A Remote Sensing Method for Crop Mapping Based on Multiscale Neighborhood Feature Extraction
Round 1
Reviewer 1 Report (Previous Reviewer 4)
Thank you for the updated manuscript.
-P2L80: The classification of methods into "supervised methods, machine learning methods, and deep learning methods", is a bit odd. Maybe the authors mean traditional machine learning methods (RF / SVM) and deep learning methods.
-P4L154: Not Clear what is meant by "the central pixel being between yes or no"
-P4L157: I still do not understand the argument for the spatial coordinates. The reasoning presented by the authors, to my understanding is: 1. A pixel at a boundary will be surrounded by pixels with a lot of variability, 2. A pixel at the center of a parcel will have a more homogeneous surrounding 3. Thus the spatial coordinates are crucial.
I do not see the logical step from 2 to 3. A simple convolution followed by pooling can tell if the region is homogeneous or not. How do the coordinates help ? Also just to be sure: we are talking about the integer pixel position not the geo-location of the pixels right?

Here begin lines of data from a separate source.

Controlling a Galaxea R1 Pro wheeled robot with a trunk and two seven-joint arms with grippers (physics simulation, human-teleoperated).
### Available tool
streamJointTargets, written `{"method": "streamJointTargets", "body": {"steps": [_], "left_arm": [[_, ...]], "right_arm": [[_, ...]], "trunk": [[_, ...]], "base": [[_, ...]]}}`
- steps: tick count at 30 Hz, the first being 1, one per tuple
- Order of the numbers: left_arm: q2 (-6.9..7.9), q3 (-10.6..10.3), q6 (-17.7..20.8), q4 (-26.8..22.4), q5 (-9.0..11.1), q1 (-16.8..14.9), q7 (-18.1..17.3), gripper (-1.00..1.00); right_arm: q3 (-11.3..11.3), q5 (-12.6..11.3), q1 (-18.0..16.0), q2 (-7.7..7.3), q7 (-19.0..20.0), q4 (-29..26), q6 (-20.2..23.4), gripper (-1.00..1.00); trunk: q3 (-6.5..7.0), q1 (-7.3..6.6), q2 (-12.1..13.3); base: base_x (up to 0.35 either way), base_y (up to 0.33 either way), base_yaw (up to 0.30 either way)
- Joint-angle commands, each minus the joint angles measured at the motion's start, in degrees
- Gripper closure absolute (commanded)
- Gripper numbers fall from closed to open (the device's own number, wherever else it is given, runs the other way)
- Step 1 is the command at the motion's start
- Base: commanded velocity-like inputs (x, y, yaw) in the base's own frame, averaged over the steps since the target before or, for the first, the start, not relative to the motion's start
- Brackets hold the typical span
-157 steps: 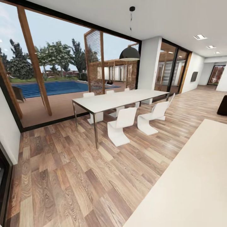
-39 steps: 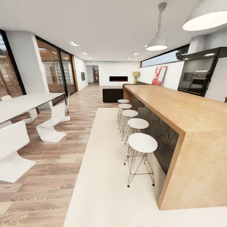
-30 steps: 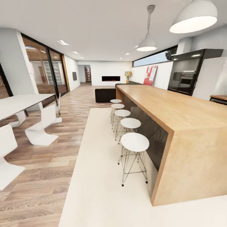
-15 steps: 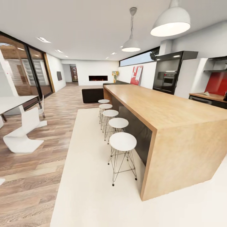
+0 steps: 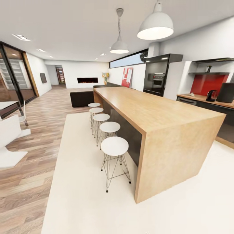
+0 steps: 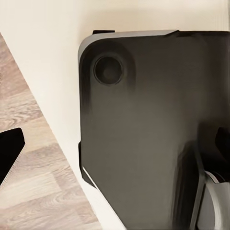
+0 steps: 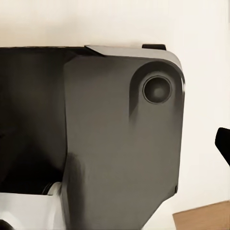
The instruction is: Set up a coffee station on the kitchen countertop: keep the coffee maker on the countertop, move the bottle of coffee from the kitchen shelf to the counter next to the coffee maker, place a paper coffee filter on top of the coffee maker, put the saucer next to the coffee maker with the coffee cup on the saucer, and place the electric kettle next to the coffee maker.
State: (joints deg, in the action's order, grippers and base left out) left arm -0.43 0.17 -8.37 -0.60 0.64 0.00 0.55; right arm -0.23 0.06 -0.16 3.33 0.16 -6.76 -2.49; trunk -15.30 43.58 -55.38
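Two task things stand far off at the head view's right edge: the electric kettle (image 5: 211, 95) just beside the coffee maker (image 5: 226, 92), both on the counter (image 5: 195, 97) below a red backsplash (image 5: 208, 84). Nearer, five white stools (image 5: 114, 146) line a long wooden island (image 5: 156, 112) on a pale rug (image 5: 84, 195). Each wrist view looks down on the robot's dark base (image 6: 143, 134); neither end effector's state can be told.

wood island (image 5: 156, 110), white stools (image 5: 114, 146), pendant lamps (image 5: 155, 27), cream rug (image 5: 81, 195).
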Motion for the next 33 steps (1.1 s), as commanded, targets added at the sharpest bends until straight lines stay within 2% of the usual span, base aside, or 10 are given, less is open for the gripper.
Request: {"method": "streamJointTargets", "body": {"steps": [1,33], "left_arm": [[-0.01,0.0,-0.16,-0.01,0.06,0.0,0.06,-1.0],[0.0,-0.08,-0.15,-0.01,0.06,0.0,0.16,-1.0]], "right_arm": [[-0.03,0.0,-0.02,0.01,0.02,0.0,-0.14,-1.0],[0.25,0.03,-0.02,0.01,0.02,0.0,-0.14,-1.0]], "trunk": [[0.11,-0.22,0.38],[5.19,-7.25,13.21]], "base": [[0.0,0.0,-0.268],[0.0,0.0,-0.268]]}}
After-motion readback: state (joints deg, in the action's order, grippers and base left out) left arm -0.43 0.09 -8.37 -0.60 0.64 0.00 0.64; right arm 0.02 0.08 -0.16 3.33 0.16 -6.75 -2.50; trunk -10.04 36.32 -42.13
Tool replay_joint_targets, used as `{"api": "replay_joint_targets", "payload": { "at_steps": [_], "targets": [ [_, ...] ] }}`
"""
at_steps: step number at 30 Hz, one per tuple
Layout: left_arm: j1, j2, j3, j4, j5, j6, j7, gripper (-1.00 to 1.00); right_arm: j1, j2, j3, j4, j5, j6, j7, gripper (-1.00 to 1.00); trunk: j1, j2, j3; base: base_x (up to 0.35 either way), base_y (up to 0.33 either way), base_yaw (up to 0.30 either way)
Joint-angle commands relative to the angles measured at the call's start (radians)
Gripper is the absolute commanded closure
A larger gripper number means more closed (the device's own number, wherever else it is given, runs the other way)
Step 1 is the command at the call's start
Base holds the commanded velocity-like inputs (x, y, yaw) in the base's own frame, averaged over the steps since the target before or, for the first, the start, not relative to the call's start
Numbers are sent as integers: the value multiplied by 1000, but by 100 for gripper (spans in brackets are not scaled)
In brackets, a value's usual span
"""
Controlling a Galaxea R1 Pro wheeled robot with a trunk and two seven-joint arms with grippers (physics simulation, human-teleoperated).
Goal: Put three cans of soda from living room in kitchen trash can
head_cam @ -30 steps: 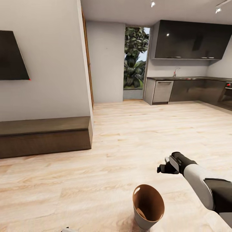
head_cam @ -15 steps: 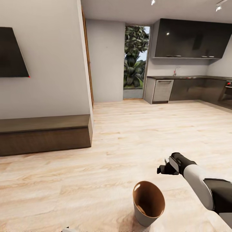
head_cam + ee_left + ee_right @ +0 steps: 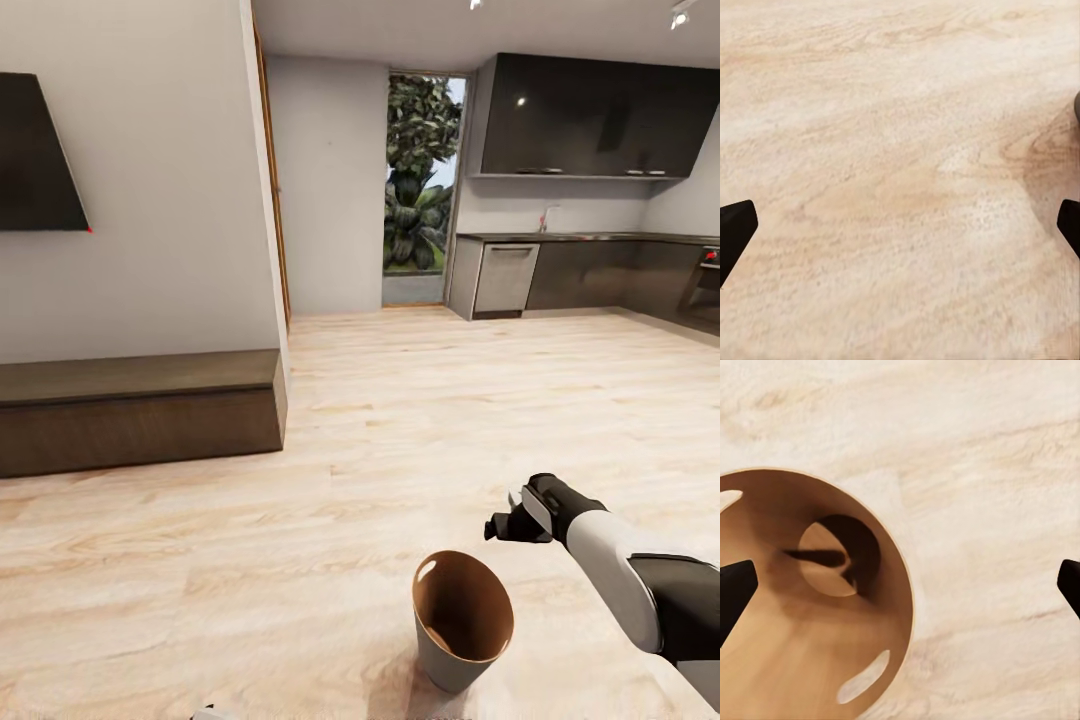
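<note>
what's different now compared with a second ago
Mostly the camera moved: the wall TV, bench and kitchen all sit slightly higher in the head view. The round grey-beige bin with its coppery inside stands a little higher in frame. The right gripper looks unchanged, open and empty, beside the bin.

Camera slightly nearer the kitchen (image 3: 590,270)
</note>
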Motion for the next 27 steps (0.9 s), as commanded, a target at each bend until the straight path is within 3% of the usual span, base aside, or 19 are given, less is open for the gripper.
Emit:
{"api": "replay_joint_targets", "payload": {
  "at_steps": [1,5,27],
  "targets": [
    [0,0,0,0,0,0,0,-100,0,0,0,0,0,0,0,-100,4,-7,-3,0,0,0],
    [0,0,0,0,0,0,0,-100,1,0,0,1,0,0,0,-100,19,-35,-16,0,0,0],
    [0,0,-1,0,0,0,-1,-100,5,4,9,27,0,-64,0,-100,29,-40,-101,0,0,0]
  ]
}}
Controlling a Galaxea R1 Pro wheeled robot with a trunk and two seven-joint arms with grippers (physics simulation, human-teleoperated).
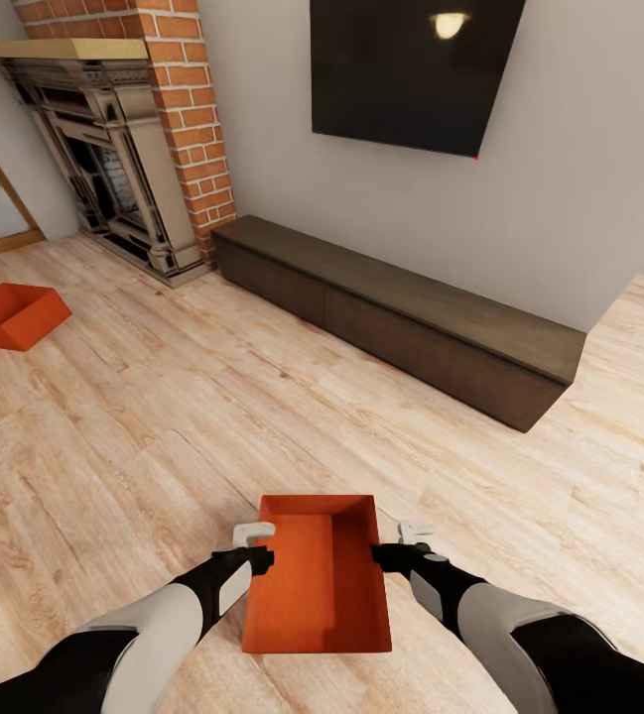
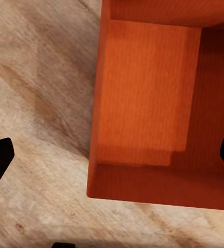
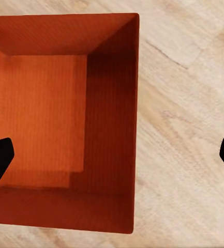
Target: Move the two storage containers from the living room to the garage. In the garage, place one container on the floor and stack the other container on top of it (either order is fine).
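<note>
On the wood plank floor (image 1: 163, 416), one storage container (image 1: 12, 314) sits far left near the fireplace (image 1: 113, 178). The left gripper (image 1: 253, 535) and right gripper (image 1: 413, 533), both spread open, flank the near storage container (image 1: 320, 580), each straddling a side wall.

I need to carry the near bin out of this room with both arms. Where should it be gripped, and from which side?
Probably by its two long walls, one gripper each, coming down from above. The near bin is lidless and sits upright on the wood floor, so each rim can take a finger on either side. The left gripper and right gripper already flank it, fingers spread over the walls.
</note>
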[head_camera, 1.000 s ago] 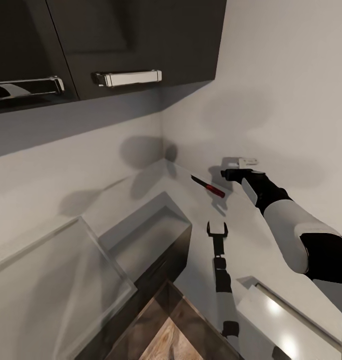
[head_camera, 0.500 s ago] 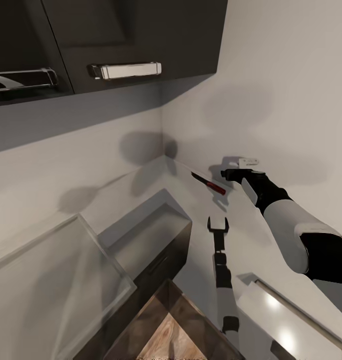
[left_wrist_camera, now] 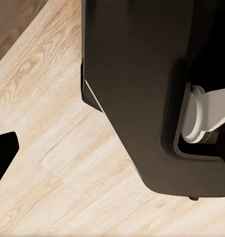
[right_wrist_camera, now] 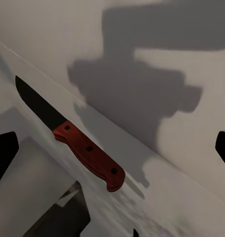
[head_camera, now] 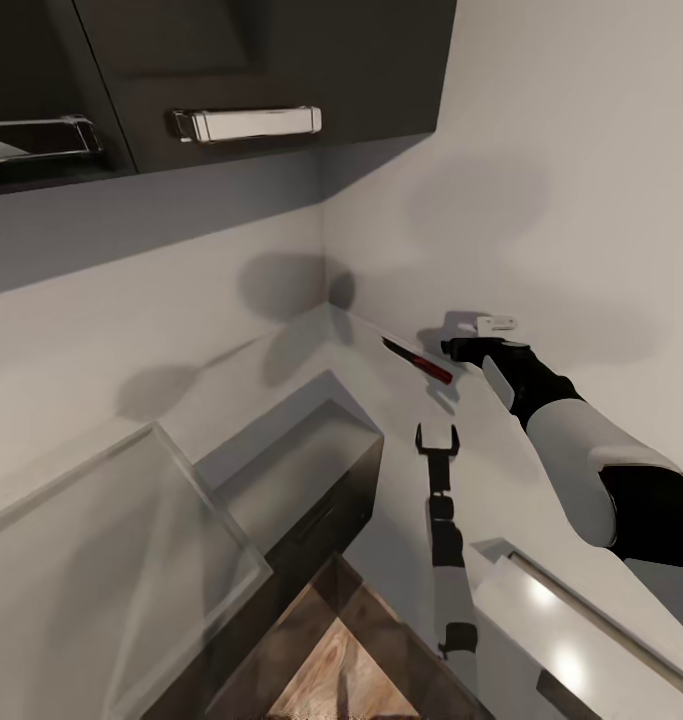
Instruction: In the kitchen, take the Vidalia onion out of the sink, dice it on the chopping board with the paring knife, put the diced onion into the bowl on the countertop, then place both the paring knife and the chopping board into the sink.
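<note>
My right gripper [head_camera: 459, 347] hangs open beside the paring knife [head_camera: 417, 362] on the countertop [head_camera: 381, 395]; my right wrist reveals its three rivets. My left gripper [head_camera: 436, 437] is spread, empty.

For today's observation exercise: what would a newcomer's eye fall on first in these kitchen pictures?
First, the small paring knife with a dark pointed blade and red riveted handle, lying flat on the grey countertop near the wall corner. Next, the right gripper, open, beside its handle end. The left gripper hangs open nearer the robot.
</note>
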Tool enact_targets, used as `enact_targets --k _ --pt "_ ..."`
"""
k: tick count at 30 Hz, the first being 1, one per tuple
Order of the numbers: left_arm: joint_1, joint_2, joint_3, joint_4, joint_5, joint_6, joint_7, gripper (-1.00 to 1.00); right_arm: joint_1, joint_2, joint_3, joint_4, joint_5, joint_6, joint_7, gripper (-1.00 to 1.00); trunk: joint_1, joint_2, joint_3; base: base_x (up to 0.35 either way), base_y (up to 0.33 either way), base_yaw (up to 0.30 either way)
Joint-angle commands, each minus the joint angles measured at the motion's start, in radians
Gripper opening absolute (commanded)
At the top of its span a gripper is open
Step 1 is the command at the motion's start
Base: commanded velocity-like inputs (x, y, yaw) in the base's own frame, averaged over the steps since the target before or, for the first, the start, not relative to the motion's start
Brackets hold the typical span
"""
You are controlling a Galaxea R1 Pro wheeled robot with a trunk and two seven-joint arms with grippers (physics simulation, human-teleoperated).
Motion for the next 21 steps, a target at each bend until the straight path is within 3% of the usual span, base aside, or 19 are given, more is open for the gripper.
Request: enact_targets --k 1,21 --pt "0.000 0.001 -0.006 -0.002 0.010 -0.001 -0.001 1.00 0.000 -0.001 0.003 -0.002 -0.002 0.006 0.002 1.00 0.001 -0.002 -0.003 0.000 0.000 0.000" --pt "0.000 0.001 -0.006 -0.001 0.010 -0.001 -0.001 1.00 0.000 -0.001 0.003 -0.003 -0.003 0.006 0.002 1.00 0.001 -0.002 -0.035 0.000 0.000 0.000"
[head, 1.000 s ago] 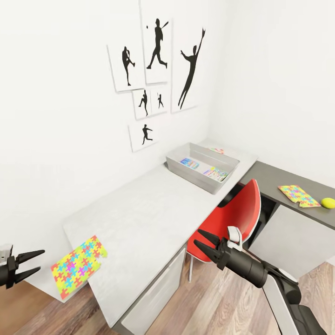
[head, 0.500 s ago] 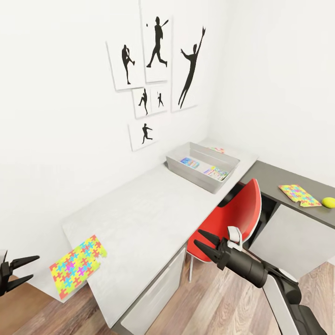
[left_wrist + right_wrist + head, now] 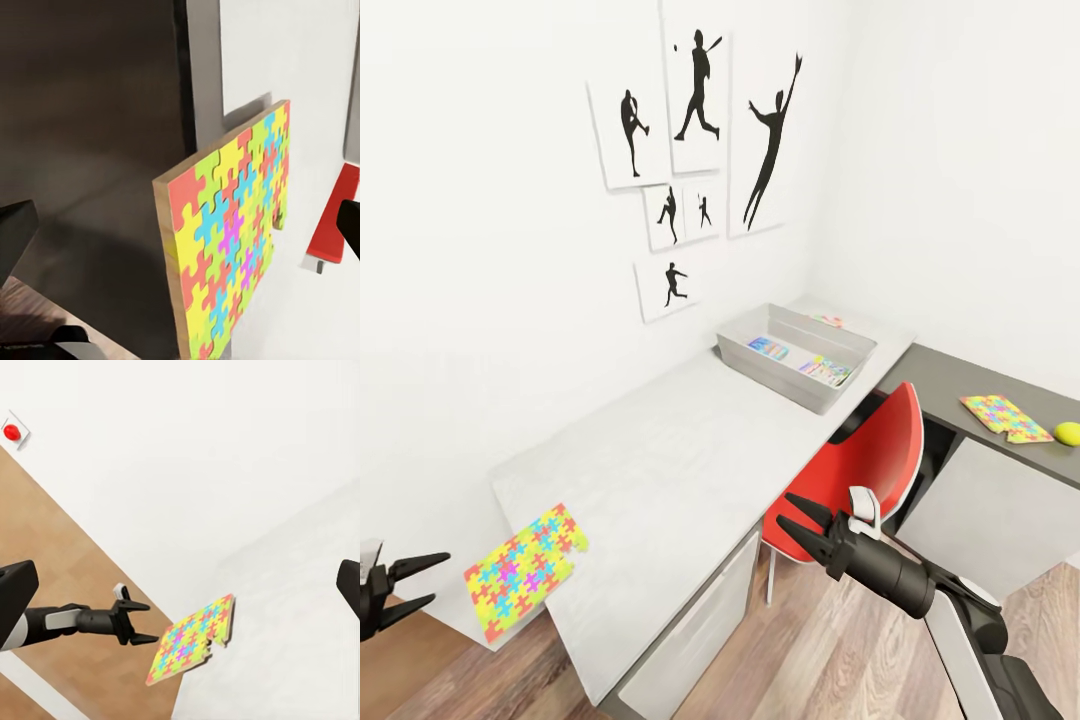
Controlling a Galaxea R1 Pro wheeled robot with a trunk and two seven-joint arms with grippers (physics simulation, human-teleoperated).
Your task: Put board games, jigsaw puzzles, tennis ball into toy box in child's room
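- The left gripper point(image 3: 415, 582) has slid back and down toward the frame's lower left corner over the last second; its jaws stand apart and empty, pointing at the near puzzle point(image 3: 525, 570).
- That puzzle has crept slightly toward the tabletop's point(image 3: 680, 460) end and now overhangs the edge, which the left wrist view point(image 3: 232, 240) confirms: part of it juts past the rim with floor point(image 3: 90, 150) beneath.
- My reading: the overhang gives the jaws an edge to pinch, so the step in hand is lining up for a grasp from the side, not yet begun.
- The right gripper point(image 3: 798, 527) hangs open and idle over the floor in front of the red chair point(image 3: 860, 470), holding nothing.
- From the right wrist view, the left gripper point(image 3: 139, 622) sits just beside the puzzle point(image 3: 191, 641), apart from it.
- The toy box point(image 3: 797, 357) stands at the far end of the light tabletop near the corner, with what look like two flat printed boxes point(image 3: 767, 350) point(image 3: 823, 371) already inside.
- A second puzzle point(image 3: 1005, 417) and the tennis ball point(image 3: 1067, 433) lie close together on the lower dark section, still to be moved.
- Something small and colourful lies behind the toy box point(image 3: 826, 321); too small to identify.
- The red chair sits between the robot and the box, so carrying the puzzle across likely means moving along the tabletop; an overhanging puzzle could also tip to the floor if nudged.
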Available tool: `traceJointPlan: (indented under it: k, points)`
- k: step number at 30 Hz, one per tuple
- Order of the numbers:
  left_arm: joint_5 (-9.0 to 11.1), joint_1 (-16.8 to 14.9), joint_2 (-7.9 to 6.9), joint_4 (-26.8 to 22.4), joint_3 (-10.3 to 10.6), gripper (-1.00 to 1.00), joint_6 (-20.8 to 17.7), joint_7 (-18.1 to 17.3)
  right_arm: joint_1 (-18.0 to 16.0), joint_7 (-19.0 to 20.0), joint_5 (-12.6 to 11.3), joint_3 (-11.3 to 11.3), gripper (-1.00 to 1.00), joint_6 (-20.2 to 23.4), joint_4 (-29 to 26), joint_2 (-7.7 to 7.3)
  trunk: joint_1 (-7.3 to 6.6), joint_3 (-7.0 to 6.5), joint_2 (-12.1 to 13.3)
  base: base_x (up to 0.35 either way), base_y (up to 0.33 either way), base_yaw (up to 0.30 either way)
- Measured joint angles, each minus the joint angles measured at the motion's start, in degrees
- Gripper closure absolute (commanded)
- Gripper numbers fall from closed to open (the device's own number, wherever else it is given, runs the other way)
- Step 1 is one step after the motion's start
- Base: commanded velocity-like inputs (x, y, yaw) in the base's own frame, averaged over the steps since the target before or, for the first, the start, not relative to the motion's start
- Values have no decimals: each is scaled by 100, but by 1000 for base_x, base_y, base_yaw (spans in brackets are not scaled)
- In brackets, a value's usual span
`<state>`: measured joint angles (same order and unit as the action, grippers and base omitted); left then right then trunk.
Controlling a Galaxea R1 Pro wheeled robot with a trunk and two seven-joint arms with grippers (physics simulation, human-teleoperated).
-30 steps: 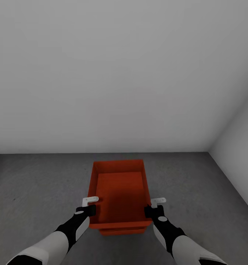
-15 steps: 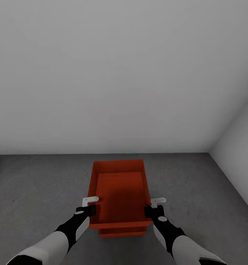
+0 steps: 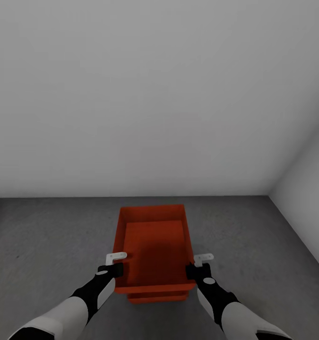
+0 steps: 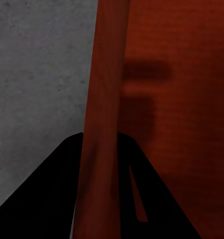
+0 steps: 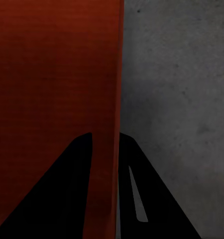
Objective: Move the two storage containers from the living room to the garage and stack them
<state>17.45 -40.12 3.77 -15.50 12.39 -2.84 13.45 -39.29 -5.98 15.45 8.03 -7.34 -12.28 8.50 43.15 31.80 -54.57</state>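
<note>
The plain white wall and dark grey mottled concrete floor of the garage frame 2 orange-red open-top plastic bins: against the wall, the upper bin now sits slightly lower than a second ago, so less of the lower bin peeks out beneath it and the stacking looks nearly finished. The left gripper and right gripper each straddle and pinch a side wall of the upper bin; no writing is visible.
</note>
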Motion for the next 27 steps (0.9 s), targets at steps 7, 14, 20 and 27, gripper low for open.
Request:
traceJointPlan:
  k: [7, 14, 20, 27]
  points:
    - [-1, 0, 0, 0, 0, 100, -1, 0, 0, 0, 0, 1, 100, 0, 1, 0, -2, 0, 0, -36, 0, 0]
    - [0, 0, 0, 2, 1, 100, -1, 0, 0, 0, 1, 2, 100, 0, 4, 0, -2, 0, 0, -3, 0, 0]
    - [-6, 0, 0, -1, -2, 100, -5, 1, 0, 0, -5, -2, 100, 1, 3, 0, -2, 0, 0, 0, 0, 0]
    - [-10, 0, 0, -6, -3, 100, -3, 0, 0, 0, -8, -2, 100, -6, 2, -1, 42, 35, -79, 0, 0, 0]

I would like the authors to motivate this part of their methods more clearly even if I agree that the numerical experiments support the idea.
Author Response
Please see the attachment.
Reviewer 2 Report (Previous Reviewer 2)
The article was improved. And no further comments on this article
Author Response
Thank you for your constructive comments and approve, which are very helpful to improve the manuscript.
This manuscript is a resubmission of an earlier submission. The following is a list of the peer review reports and author responses from that submission.
Round 1
Reviewer 1 Report
Please check the attached PDF file.
Comments for author File: Comments.pdf
Author Response
Thank you for your constructive comments, which have been very helpful in improving the manuscript. We have carefully studied the comments and made revisions in accordance with the reviewers' suggestions. The quality of the writing and analysis of this manuscript has been improved and we hope that it will be approved by the reviewers. The following is a point-by-point response. Revised content is highlighted in yellow. Please check the attachment.
Author Response File: Author Response.docx
Reviewer 2 Report
My comments on article titled ‘a remote sensing method for crop mapping based on multiscale neighborhood feature extraction’ are listed as the following:
1. In the article, the reference data was introduced but the dates when your team collected were missing. Thereafter the Sentinel-2 data used for this study was not mentioned in detail. This information if of importance for the study and should be clearly mentioned in the article.
2. The fig. 1 is not appropriately annotated as Hulunbeier city is at city level but Heilongjiang is at provincial level. You may add more city boundaries of Heilongjiang.
3. With regards of labeled field in fig.8 to 12, it did not introduce the method of how your team prepared the label fields. There were also missing something that the reference data played.
4. In fig. 11 and 12, the areas in green of sowing pictures were labeled to soybean. It seems wrong.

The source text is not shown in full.